Two boats…

When I got married our pastor gave us a model car during the ceremony (I was 18 and he was 20 it was relevant to us, I guess he was attempting to meet us where we were at) He explained to us that marriage was Like getting into the same car and driving the ups and downs of life together…

If marriage is a Sunday drive, divorce has been like hitting a blockade in the road, tumbling front over back until both of our heads were spinning and neither of us knew which direction we were going, landing in a river and falling deeper into the rapids until that car is long gone as we individually attempt to keep our heads above water. At times we have used each other as a stepping stone to catch our breath as the rapids of life pulled us down…

coming up out of the water the only way to survive is to find our boat to continue through the rapids alone… sometimes heading in the same direction, often heading apart.

We forgot something important though… The most important thing…

we had passengers along for our ride and as we were trying to keep ourselves above the water they fell deeper and deeper watching their parents fight for their lives above…

finally a break in the water and we are in our own boats but we still have our passengers in between being tugged and torn as our boats attempt to separate and go our own way…

sometimes they collide together as we each give way and attempt to take control but those passengers are still in the middle and they are the ones hurt in the collision. They are the ones shielding themselves from damage. They are the victims. The casualties of our circumstances. The innocence of our war. The buffer between our boats.

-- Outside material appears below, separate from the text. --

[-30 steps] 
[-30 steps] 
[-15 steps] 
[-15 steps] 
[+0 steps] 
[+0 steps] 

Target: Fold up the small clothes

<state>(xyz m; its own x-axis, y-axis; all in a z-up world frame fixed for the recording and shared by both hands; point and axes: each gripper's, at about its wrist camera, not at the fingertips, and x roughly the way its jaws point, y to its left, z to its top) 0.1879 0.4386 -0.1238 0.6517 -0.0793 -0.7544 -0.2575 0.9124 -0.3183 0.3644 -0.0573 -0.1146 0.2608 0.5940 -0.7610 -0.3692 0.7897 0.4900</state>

My way is not the right way. Your way is not the right way. There is no winning when we collide and fight for control. There is only pain and suffering for the little ones below. We can not control each other’s boats. We can not direct the others path. We can not win with force. It is a talent of give and take that will bring our children to where they need to go in order to find their own boat, their own life, their own control…

neither of us can be in complete control. I have one paddle and he has the other. Though we may have our own boats and even our own back seat drivers they do not hold an oar, only we do and we have to give way to each other in order to keep what we tow from getting wet and getting destroyed by the rocks in between. We haven’t been doing a very good job. Maybe we never will. I can only paddle my boat and hope that some day you will try to work together for the damage we are doing is not of our own boats but of their future they themselves will have to survive in the damaged sinking boats we have provided and modeled for them…

God help us all the falls are coming.